I understand what this includes @
and $
, but even knowing that I was unable to change the errors.
This is my code, but I stress that I am a beginner only started this last week:
#!/usr/bin/perl -w
use strict;
my $infile = "Lab1_table.txt"; # This is the file path
open INFILE, $infile or die "Can't open $infile: $!";
my $count = 0;
my $average = ();
while (<INFILE>) {
chomp;
my @columns = split /\t/;
$count++;
if ( $count == 1 ) {
$average = @columns;
}
else {
for( my $i = 1; $i < scalar $average; $i++ ) {
$average[$i] += $columns[$i];
}
}
}
for( my $i = 1; $i < scalar $average; $i++ ) {
print $average[$i]/$count, "\n";
}
I would appreciate any insight, and I would also greatly appreciate it if you can provide me with a list that lists everything you do, at every step - as needed. I would like to know, and it would make more sense to me if I could read what someone was handling.

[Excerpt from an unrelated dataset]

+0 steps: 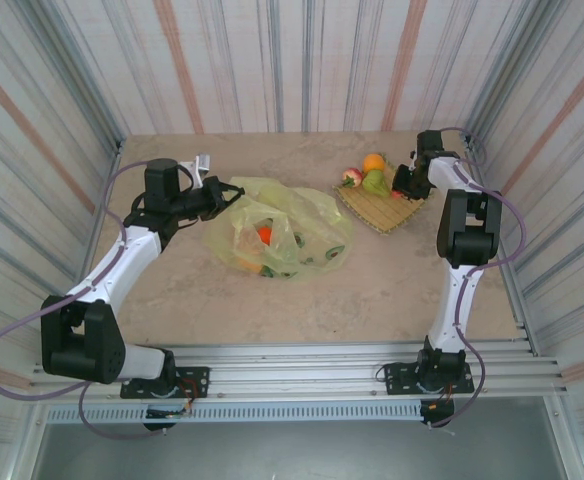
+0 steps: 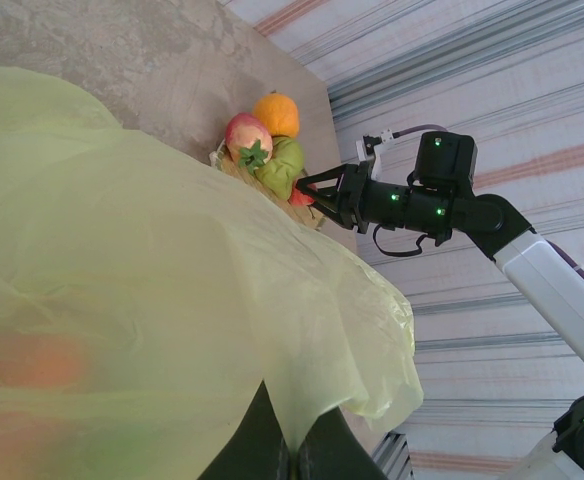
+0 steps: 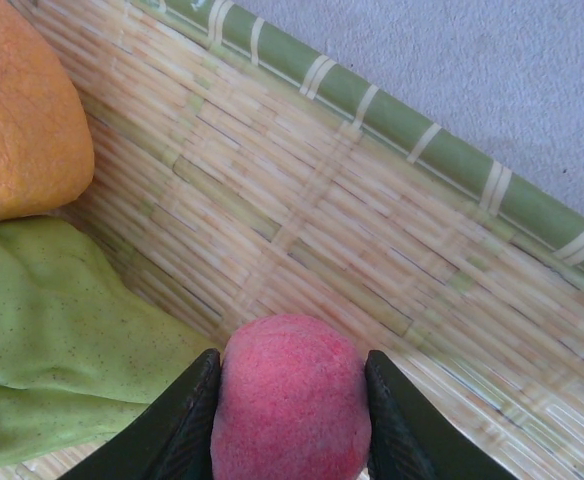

Here are the points you need to change
Use a different variable for headers
my $count = 0;
my @header = ();
my @average = ();
then change the logic inside the if statement
if ( $count == 1 ) {
@header = @columns;
}
Now don't use @average
for constraint, use operator $i < scalar @columns
for else. Initially @average
zero, you never get inside a for loop.
else {
for( my $i = 1; $i < scalar @columns; $i++ ) {
$average[$i] += $columns[$i];
}
}
Finally add -1
to your counter. Remember you are incrementing the counter when parsing the header
for( my $i = 1; $i < scalar @average; $i++ ) {
print $average[$i]/($count-1), "\n";
}
Here is the final code
you can use @header
to display the result neatly
#!/usr/bin/perl -w
use strict;
my $infile = "Lab1_table.txt"; # This is the file path
open INFILE, $infile or die "Can't open $infile: $!";
my $count = 0;
my @header = ();
my @average = ();
while (<INFILE>) {
chomp;
my @columns = split /\t/;
$count++;
if ( $count == 1 ) {
@header = @columns;
}
else {
for( my $i = 1; $i < scalar @columns; $i++ ) {
$average[$i] += $columns[$i];
}
}
}
for( my $i = 1; $i < scalar @average; $i++ ) {
print $average[$i]/($count-1), "\n";
}
There are other ways of writing this code, but I thought it would be best to fix your code so that you can easily understand what is wrong with your code. Hope it helps.